Games are primarily conceptual / performance art; games are culture; it’s more important to witness a game than to play it.

Most people haven’t played most games. Conversations about games often start with “oh yeah I’ve heard about it” or “I haven’t played that yet.” Thinking about the vast intergalactic politics of EVE Online is so much more interesting than trying to play it, and watching high-level Starcraft play is much more interesting than drilling on a specific build yourself.

To “consume” a game, it is no longer necessary to play it. Rather, the most important thing about a game is that it exists, because that means you can think about it. (Or maybe, games don’t even have to exist? Consider the endless press previews and unreleased games that engross so many people. These are purely hypothetical games that are often better than playing the actual finished product.)

The concept, and your explanation of that concept, and your audience’s understanding of that concept, is your game.

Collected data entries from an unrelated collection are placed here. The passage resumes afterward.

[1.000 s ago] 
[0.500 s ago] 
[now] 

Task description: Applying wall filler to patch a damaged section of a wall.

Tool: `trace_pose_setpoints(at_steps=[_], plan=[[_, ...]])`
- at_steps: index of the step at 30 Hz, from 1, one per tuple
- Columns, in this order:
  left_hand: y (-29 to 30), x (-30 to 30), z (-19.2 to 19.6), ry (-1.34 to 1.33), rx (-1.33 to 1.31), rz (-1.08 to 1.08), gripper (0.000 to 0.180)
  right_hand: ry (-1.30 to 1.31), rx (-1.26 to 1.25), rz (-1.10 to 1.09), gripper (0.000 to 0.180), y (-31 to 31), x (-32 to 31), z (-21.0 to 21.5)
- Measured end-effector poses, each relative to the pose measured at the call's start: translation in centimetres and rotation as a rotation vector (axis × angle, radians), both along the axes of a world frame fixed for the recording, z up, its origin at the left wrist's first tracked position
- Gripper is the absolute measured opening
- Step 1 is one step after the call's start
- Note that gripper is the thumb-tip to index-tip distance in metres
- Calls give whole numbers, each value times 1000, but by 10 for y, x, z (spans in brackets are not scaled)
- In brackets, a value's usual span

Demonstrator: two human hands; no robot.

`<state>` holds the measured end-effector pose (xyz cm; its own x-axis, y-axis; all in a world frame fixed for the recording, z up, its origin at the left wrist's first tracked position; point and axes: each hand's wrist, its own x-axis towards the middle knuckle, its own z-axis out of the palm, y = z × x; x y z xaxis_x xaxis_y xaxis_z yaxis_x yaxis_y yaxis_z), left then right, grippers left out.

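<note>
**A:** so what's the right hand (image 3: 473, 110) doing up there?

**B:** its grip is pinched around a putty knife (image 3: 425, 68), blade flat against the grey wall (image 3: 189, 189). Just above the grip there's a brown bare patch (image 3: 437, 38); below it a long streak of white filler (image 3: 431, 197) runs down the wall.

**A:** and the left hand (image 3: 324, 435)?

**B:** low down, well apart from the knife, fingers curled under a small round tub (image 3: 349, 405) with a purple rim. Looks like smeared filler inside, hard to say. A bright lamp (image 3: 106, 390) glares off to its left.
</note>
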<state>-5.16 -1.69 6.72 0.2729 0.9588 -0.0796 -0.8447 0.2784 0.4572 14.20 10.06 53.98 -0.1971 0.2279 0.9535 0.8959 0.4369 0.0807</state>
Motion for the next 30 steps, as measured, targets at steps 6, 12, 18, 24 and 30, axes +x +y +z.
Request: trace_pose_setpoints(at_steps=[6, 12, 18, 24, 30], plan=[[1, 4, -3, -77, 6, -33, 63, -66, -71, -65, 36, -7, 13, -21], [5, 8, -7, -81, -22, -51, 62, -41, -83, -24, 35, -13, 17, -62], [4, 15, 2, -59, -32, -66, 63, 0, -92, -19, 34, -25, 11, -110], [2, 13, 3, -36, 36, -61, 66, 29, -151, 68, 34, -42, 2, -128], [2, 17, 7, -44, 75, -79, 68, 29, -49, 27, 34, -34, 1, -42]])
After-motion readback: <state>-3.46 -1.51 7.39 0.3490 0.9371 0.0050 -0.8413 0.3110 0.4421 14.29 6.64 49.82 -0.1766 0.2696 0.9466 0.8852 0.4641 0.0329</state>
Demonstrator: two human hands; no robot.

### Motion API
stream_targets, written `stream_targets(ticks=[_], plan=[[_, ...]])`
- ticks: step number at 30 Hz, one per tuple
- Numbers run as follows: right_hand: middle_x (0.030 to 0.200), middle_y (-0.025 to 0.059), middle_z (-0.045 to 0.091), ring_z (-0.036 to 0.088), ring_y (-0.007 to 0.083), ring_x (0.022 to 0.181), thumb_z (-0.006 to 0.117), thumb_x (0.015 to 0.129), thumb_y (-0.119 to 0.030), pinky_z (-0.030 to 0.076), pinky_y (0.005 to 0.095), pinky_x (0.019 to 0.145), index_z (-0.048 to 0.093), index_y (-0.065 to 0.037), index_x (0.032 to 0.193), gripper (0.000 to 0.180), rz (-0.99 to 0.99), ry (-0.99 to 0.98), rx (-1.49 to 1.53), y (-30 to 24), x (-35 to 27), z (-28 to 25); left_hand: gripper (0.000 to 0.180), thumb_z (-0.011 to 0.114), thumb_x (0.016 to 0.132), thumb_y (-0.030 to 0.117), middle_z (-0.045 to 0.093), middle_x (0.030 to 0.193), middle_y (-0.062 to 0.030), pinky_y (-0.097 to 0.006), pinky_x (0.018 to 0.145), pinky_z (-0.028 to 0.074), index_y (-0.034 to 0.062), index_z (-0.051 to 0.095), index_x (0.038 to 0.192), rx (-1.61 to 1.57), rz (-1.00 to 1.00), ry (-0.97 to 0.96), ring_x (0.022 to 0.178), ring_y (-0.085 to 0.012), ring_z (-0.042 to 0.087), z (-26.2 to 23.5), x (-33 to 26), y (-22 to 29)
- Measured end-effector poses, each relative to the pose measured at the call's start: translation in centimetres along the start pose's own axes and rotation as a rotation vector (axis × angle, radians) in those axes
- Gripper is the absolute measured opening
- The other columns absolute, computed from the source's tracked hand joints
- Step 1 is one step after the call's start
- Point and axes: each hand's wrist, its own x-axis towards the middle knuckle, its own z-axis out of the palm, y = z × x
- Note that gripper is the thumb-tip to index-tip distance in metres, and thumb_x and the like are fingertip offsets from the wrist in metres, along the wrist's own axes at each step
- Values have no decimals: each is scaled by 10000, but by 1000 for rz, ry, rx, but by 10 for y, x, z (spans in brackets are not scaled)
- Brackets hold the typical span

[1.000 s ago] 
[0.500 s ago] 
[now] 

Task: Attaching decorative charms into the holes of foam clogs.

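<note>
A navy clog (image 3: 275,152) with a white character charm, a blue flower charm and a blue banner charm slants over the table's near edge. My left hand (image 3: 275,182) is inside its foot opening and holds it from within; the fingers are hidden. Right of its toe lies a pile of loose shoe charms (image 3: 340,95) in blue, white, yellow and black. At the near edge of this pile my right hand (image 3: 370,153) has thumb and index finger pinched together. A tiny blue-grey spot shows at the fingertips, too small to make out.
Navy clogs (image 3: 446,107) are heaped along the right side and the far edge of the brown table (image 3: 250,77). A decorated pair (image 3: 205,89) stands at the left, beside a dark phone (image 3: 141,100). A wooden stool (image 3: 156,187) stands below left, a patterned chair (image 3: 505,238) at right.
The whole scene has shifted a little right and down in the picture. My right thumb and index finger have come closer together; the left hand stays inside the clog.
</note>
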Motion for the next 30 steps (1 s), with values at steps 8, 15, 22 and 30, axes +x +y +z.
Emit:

The vast majority of the entries to the 200 Word RPG Challenge weren’t playtested prior to submission, and I’m willing to bet that most of them won’t ever be played at all. But that doesn’t matter, because in this context, the experience of playing the games isn’t really the point – a challenge entry can be “successful” without ever being played so long as people read about it, think about it, talk about it, and derive inspiration from it.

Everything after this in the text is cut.